# Shade Plants



## Aeropars (Apr 20, 2006)

Hello All,

I'm slightly confused about the true meaning of a shade plant and what we should do with them. I'm refering to things like Anubias and some Crypts ect.

Am I right in thinking that a shade plant is a plant that will grow well in low lighting or shaded areas of the tank? Or does it mean the plant MUST be located in shade otherwise it may be detrimental to the plant?

How do you go about creating shadded areas in a tank? 

Any help areciated.


----------



## AaronT (Apr 26, 2004)

Aeropars said:


> Am I right in thinking that a shade plant is a plant that will grow well in low lighting or shaded areas of the tank?
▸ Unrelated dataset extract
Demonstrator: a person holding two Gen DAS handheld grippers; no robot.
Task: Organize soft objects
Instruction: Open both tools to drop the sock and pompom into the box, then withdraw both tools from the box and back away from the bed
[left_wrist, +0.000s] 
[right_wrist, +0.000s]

That is all that it means. They do not require shade like some terrestrial plants.


----------



## Blue_Dolphinvn (Nov 12, 2006)

The shade plant always grows very low, if you plant them in too much lighting area, algae will appear on their leaf then destroy them....in this list we have also some kinds of moss, echinodorus....


----------



## HeyPK (Jan 23, 2004)

Rather than call them shade plants, I would prefer to call them low light plants. Crypts, Anubias, and Microsorum fit in this category. These plants tolerate low light better than others. They can be grown in higher light but they must be given CO2 in order to do well in higher light. If grown with low light in a low tech tank without CO2 additions, they do well on the CO2 levels provided by the fish. If grown in a low tech tank with moderate to high light, and, if there are also high light plants, such as Vallisneria, Najas, Eigeria, Ceratophyllum, etc. present, they will fail miserably because they lose out in competition for CO2. They can die out completely if subjected to this kind of CO2 competition. One day you will peer through the forest of Vallisneria, or other high light plant, and not find them any more.


----------